Let’s write the function now. You might want to brush up on your logarithm fundamentals, as we will use log-likelihoods instead of raw likelihoods to avoid numerical issues. In case you are rusty, remember that \(ab = log(a)+log(b)\) and that \(a/b = log(a)-log(b)\).

posterior_loglik <- function(pars, ncars, years, pmu = 0, psigma = 1){
  #Calculate lambdas
  lambdas = exp(pars[1] + pars[2]*years)
  ll_data_model = dpois(ncars, lambdas, log = T) #note the log
  #Now the priors
  ll_prior = dnorm(pars, mean = pmu, sd = psigma, log = T)
  #Now let's sum everything together
  return(sum(ll_data_model, ll_prior))
}

And now, let’s implement the MCMC algorithm. We will run 10000 samples. This might be a little bit tricky to understand, depending on your programming proficiency.

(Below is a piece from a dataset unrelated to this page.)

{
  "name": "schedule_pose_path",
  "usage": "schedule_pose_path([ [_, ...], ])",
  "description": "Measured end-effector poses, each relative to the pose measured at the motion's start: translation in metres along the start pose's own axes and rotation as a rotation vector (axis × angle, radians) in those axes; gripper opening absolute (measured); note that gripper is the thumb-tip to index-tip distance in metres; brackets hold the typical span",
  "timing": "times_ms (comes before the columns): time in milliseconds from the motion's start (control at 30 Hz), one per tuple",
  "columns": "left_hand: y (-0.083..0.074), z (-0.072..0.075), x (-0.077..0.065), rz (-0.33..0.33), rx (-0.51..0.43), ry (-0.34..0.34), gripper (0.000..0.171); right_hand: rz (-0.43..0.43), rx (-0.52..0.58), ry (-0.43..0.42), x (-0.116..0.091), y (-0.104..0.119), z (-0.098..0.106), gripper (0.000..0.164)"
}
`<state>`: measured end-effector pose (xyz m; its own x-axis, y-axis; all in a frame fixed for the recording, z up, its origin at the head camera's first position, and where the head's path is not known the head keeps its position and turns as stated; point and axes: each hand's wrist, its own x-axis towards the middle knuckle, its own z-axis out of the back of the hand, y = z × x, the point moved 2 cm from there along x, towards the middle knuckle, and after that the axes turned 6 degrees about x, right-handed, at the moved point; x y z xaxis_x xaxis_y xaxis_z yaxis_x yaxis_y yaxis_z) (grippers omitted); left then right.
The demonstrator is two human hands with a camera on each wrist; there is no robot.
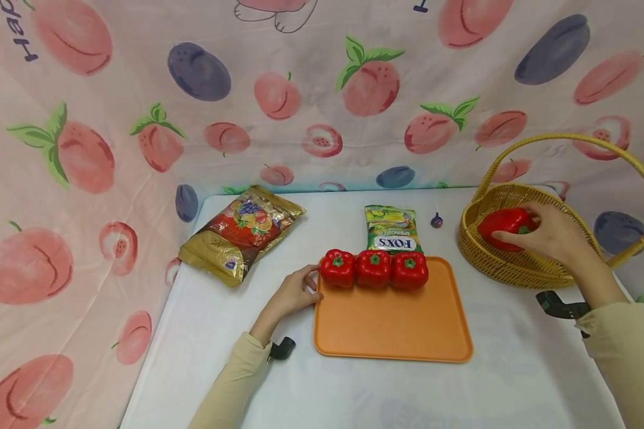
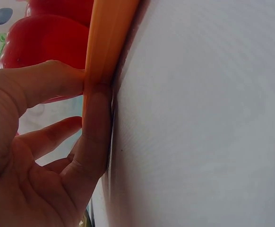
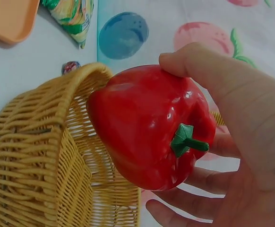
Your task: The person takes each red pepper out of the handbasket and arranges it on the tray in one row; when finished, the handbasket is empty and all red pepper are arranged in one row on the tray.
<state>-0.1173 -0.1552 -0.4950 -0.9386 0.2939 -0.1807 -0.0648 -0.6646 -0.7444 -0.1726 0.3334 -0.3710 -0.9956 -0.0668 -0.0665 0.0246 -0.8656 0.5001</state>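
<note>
My right hand (image 1: pixel 555 235) grips a red bell pepper (image 3: pixel 142 123) with a green stem, thumb on one side and fingers on the other. In the head view this pepper appears within the mouth of the yellow wicker basket (image 1: pixel 494 269); the right wrist view shows it at the basket's rim. At the left edge of the orange tray (image 1: pixel 392 328), my left hand (image 1: pixel 291 295) pinches the rim, with a finger under it in the left wrist view. Three red bell peppers (image 1: pixel 373 269) stand side by side along the tray's far edge, stems up.
Behind the tray lies a green and yellow FOX'S bag (image 1: pixel 392 229), close to the peppers. A small wrapped lollipop (image 1: pixel 436 220) sits between bag and basket. Farther left is a gold and red packet (image 1: pixel 244 232). The basket's tall handle (image 1: pixel 563 137) arches over it.
</note>
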Motion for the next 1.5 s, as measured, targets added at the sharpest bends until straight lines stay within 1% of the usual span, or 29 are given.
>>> schedule_pose_path([
  [300,0.001,0.000,0.000,-0.010,0.003,-0.008,0.065,0.043,0.036,-0.027,-0.008,0.015,-0.001,0.089],
  [467,0.002,0.000,0.000,-0.022,0.003,-0.008,0.064,0.060,0.088,-0.057,-0.011,0.025,-0.004,0.087],
  [667,0.003,0.001,0.000,-0.001,0.008,-0.004,0.064,0.046,0.136,-0.045,-0.015,0.032,-0.010,0.088],
  [867,0.004,0.002,0.000,-0.009,0.002,-0.005,0.064,0.085,0.153,-0.036,-0.019,0.040,-0.015,0.081],
  [1033,0.004,0.000,0.000,-0.017,0.003,-0.004,0.064,0.125,0.151,-0.019,-0.021,0.047,-0.022,0.078],
  [1133,0.004,0.000,0.001,-0.009,0.005,0.000,0.064,0.145,0.140,-0.009,-0.021,0.051,-0.027,0.077],
  [1333,0.003,-0.001,0.001,-0.003,0.003,0.006,0.064,0.175,0.116,0.021,-0.021,0.061,-0.037,0.078],
  [1500,0.002,-0.001,0.000,-0.005,0.002,0.007,0.064,0.207,0.094,0.045,-0.022,0.064,-0.044,0.080],
])
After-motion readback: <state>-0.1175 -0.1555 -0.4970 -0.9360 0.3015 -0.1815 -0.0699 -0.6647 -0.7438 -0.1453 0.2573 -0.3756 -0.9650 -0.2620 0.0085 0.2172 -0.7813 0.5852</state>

nsamples <- 10000 #number of samples
proposal_noise <- .1 #How much noise we'll add to the old proposal in order to create a new one
sampledat <- array(NA, dim = c(nsamples, 2)) #Array that will contain our samples.
old_proposal <- rnorm(2) #First proposal, name does not make much sense, but will in a few lines
#Let's calculate the posterior loglikelihood of this proposal
old_posterior <- posterior_loglik(pars = old_proposal, 
                               ncars = cardat$ncars, 
                               years = cardat$year)
sampledat[1, ] <- old_proposal #Saving the first proposal


for (samp in 1:nsamples){
  #Generate a proposal
  new_proposal <- rnorm(2, mean = old_proposal, sd = proposal_noise)
  #Calculate its posterior loglikelihood
  new_posterior <- posterior_loglik(pars = new_proposal,
                                 ncars = cardat$ncars,
                                 years = cardat$year)
  llratio <- new_posterior-old_posterior
  if (llratio > log(runif(1))){
    #We accept the new proposal
    sampledat[samp, ] = new_proposal #save the proposal
    #It becomes the old proposal for the next loop
    old_proposal = new_proposal
    old_posterior = new_posterior
  }else{
    #We reject the new proposal
    sampledat[samp, ] = old_proposal #save the proposal
  }
}

We can now visualize our posterior distributions. First, let’s look at how well we explored the space.

colnames(sampledat) <- c('b0', 'b1')
sampledat <- sampledat %>% as.data.frame() %>% mutate(draw = 1:n()) %>%
  pivot_longer(cols = c('b0', 'b1'), names_to = 'parameter', values_to = 'value') 
draws <- sampledat %>%
  filter(draw > 500) %>% #consider it a burnin period
  ggplot(aes(x = draw, y = value)) + 
  geom_line() + facet_wrap(~parameter, scales = 'free_y') + 
  labs(x = 'Draw', y = 'Parameter Value')
draws

That’s pretty good. We want to move around in parameter space so we can get a good idea of what our posterior looks like. Now, let’s look at the posterior distributions themselves.

dists <- sampledat %>%
  filter(draw > 500) %>% #consider it a burnin period
  ggplot(aes(x = value)) + 
  geom_histogram() + facet_wrap(~parameter, scales = 'free_x') + 
  labs(x = 'Parameter Value', y = 'Frequency')
dists

Congratulations! You know understand how MCMC works! Pat yourself in the back for now. Done? Now go watch a lecture by Michael Betancourt on why nobody uses MCMC anymore.